O plantel do Campeonato de Portugal de Todo-o-Terreno cresceu significativamente de qualidade, com a introdução das T1+, mas como se sabe, também de custos, e quando isso sucede, normalmente há sempre efeitos positivos e negativos. Do lado positivo, o espetáculo, porque inegavelmente as T1+ ficam um passo acima em termos de espetáculo das T1, mas por outro lado, tendo em conta que são carros muito mais caros, há bem menos pilotos com acesso a ‘eles’ e por isso, a quantidade de gente a lutar na frente, estreita-se.
Com uma exceção curiosa, os Challenger/T3/SSV, que são carros muito mais baratos, inclusivamente que as T1, mas conseguem lutar na frente das provas, dependendo dos traçados.
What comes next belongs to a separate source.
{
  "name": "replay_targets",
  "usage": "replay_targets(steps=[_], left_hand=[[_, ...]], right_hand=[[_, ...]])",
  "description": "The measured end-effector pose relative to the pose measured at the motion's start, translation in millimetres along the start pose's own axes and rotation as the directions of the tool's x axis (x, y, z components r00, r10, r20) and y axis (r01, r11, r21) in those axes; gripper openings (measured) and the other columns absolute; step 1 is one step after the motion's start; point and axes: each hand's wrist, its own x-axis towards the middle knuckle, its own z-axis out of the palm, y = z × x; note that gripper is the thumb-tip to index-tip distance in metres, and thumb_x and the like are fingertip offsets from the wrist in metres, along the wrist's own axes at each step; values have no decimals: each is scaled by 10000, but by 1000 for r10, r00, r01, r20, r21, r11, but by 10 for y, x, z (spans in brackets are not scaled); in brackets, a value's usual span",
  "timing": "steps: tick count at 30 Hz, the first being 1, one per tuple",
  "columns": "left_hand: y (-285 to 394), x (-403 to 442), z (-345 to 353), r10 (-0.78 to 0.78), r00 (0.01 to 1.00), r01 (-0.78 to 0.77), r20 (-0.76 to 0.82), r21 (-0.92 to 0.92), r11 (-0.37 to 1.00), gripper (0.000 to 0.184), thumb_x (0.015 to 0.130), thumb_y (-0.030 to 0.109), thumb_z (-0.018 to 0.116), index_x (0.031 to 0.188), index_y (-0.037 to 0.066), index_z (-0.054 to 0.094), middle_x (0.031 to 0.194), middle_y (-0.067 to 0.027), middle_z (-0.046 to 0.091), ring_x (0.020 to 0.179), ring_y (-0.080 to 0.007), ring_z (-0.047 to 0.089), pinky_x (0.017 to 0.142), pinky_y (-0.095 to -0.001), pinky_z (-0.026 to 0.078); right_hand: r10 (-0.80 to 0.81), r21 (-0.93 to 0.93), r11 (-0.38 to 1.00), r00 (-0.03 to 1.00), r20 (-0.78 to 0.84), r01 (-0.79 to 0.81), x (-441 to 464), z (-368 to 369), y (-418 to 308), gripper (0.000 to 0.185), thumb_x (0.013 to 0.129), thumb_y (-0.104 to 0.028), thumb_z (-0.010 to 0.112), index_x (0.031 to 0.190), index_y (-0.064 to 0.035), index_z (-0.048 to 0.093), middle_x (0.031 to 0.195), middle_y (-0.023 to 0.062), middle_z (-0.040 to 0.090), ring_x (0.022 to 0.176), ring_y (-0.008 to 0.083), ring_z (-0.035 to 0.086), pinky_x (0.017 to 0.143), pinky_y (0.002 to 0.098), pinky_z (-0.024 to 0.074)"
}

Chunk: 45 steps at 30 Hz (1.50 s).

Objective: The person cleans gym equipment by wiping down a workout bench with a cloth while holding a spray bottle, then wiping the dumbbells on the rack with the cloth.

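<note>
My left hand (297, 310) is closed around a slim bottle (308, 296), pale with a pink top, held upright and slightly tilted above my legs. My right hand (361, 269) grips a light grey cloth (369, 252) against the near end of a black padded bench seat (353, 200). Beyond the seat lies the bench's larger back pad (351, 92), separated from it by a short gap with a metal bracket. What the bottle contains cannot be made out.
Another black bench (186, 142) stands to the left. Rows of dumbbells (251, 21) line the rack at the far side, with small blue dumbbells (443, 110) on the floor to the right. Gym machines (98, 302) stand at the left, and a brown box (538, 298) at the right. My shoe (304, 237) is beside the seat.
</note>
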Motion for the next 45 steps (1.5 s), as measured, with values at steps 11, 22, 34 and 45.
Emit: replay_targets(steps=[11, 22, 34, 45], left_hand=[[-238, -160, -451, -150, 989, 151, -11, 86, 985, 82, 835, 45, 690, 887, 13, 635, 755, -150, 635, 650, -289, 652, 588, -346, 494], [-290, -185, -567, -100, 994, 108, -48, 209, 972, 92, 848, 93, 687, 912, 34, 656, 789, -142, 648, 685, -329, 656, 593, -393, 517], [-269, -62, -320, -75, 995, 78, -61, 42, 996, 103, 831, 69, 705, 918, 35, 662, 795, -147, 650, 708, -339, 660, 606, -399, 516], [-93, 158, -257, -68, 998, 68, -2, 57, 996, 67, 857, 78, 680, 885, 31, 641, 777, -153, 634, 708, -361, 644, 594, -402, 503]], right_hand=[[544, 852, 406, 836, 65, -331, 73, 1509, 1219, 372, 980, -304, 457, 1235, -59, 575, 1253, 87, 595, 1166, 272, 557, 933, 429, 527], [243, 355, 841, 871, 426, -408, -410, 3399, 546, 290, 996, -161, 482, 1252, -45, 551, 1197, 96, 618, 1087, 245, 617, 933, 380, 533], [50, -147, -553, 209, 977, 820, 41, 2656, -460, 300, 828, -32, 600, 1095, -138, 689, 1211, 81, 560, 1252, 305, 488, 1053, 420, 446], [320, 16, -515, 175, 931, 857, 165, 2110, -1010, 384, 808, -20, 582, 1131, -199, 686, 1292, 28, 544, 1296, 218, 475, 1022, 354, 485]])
E as classificações têm mostrado um top 10 entre 50 e 70% ocupado pelos Challenger/T3 e o resto dividido entre T1+ e um ou outro T1.
Mais efeitos negativos? Aqui fica um, Nuno Madeira: “sinceramente estou muito próximo de não correr em 2025, porque eu tenho experimentado o T3, que será o futuro, vamos ter muito poucos carros T1 e eu gosto de lutar pela geral e com o meu carro (ndr, Ford Ranger T1) não consigo lutar pela geral, não tenho capacidade para um T1+ nem acho que seja adequado ao campeonato, portanto estou muito perdido nesta altura”, disse Nuno Madeira aos microfones da Movielight.